Schön, dass dir die Haltung des Zitat-Gebers und seine glasklaren Handlungen offenbar vertraut sind.

Mercie also für dein Outing (wurde auch Zeit!) - aber für Scheiss halte ich meine oben benutzten Worte nicht und eine Berufungsinstanz fehlt mit auch nicht.

Wenn irgendwann dann doch, frage ich dich - sicherheitshalber - noch einmal......

RE: Katalonien wählt! | 22.12.2017 | 11:39

@ Idog, @ zackzerapp

Natürlich hat und wird die Wählerei nach dem Regelwerk der Machteigentümer nichts verändern, weil das das allein das Ziel der amtierenden Tarner & Täuscher ist.

Nun haben wir aber eine Rebellion erlebt in der die Fetischisten des Wahlkreuzes ihre Probanden zunächst mit dem Knüppel von den Urnen vorgeblicher Willensbekundung wegtreiben wollten, um sie dann mittels Zwangswahl zur Legitimierung ihrer Verbrechen zu treiben.

Das ging voll in die Hose und diese Bande steht nun nackig da wie selten.

Das Ergebnis in Spanien ist eine Rebellion gegen das Unrecht, mehr bisher nicht – aber das kann es werden.

Viele in Spanien habe sich, ihre Fähigkeiten und die Möglichkeiten der reaktionären Obrigkeit besser kennen gelernt – daraus kann mehr werden – ein Selbstbewusstsein das bewegt.

Vor langer Zeit sagte ein selbstbewusster, wehrhafter Spanier

„Wir haben immer in Slums und den letzten Löchern gelebt. Wir werden wissen, wie wir uns einige Zeit behelfen können Und eins dürft ihr nicht vergessen: wir können auch bauen. Wir waren diejenigen, die die Paläste und Städte bauten, hier in Spanien, in Amerika und überall sonst. Wir Arbeiter können neue bauen, um sie an ihre Stelle zu setzen. Und sogar bessere. Wir haben absolut keine Angst vor Ruinen. Wir werden das Erbe der Erde antreten. Daran besteht nicht der leiseste Zweifel. Die Bourgeoisie wird wahrscheinlich ihre eigene Welt in die Luft jagen und zerstören, bevor sie die Bühne der Geschichte verläßt. Aber wir tragen eine neue Welt, hier, in unseren Herzen. Diese Welt wächst in diesem Augenblick."
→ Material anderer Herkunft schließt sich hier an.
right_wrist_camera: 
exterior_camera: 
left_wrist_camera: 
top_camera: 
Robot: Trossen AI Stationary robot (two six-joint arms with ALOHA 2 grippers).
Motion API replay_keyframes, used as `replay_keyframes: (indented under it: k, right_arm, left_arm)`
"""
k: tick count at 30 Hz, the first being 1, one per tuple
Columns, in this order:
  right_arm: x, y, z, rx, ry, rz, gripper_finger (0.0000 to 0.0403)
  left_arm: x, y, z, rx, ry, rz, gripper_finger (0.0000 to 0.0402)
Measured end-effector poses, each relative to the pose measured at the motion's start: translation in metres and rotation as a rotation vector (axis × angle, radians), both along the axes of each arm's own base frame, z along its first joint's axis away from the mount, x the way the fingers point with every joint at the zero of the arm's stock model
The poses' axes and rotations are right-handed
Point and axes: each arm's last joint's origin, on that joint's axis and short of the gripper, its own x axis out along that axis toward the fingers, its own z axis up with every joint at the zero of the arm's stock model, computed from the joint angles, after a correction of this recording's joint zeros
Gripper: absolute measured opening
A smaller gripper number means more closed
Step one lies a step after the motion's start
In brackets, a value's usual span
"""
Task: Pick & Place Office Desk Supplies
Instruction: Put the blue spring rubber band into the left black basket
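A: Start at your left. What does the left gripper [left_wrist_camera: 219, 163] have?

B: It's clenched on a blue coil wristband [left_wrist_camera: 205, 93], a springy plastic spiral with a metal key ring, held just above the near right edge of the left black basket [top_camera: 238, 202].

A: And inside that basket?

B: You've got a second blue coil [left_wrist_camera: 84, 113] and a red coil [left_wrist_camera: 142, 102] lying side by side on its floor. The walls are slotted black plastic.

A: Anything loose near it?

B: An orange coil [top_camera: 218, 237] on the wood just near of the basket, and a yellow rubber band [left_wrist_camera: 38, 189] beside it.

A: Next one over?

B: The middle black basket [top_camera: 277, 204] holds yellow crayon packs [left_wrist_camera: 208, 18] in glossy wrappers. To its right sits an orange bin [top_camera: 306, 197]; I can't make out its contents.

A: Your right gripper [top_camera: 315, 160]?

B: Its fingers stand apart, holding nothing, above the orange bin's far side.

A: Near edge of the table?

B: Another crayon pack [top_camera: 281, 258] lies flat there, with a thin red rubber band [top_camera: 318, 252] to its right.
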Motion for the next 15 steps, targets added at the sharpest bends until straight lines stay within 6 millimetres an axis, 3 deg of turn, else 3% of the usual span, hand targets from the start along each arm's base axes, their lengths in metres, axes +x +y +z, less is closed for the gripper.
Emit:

RE: Katalonien wählt! | 21.12.2017 | 18:57

Den Picsso-Witz kannte ich bereits, der ist aber noch immer gut!

Der gröbere politische Witz ist, dass bis heute Abkommen zwischen der BRD & Spanien bestehen nach denen die Renten der deutschen Condor-Legionäre von Spanien beglichen werden, die der blauen Legionäre die Franco als Revanche an Adolf schickte (und gegen Kriegsende zu SS-lern mutierten) von der BRD.

Alles freiwillige Nazis sag ich mal, aber mit Versorgungsansprüchen und die Katalanen die sich von solcherlei Dreck befreien wollen, werden als schlimme Nationalisten diffamiert und verknastet.

RE: Jenseits des Rechtsstaates | 21.12.2017 | 17:05

Die oben erwähnten, trefflichen Worte von Prantl zur Ergänzug:

"Es gehört zu den Aufgaben von Polizei und Staatsanwaltschaft, Täter zu suchen. Es gehört nicht zu den Aufgaben von Polizei und Staatsanwaltschaft, bei dieser Suche Mittel einzusetzen, die unverhältnismäßig, untauglich und gefährlich sind. Die Ermittler haben zur Fahndung nach sogenannten G-20-Chaoten 100 Fotos und Videosequenzen ins Netz gestellt. Das ist eine gigantische Öffentlichkeitsfahndung, ein Massenscreening, eine Aufforderung zur öffentlichen Rasterfahndung.

Diese Präsentation von echten oder angeblichen Beschuldigten hat mit Steckbriefen nichts mehr zu tun. Es handelt sich um die umfassende Aufforderung an die Bevölkerung, Hilfssheriff zur spielen. Es handelt sich um die Aufforderung, eine Vielzahl von Menschen zu jagen, deren Tat oder Tatbeitrag völlig ungeklärt ist."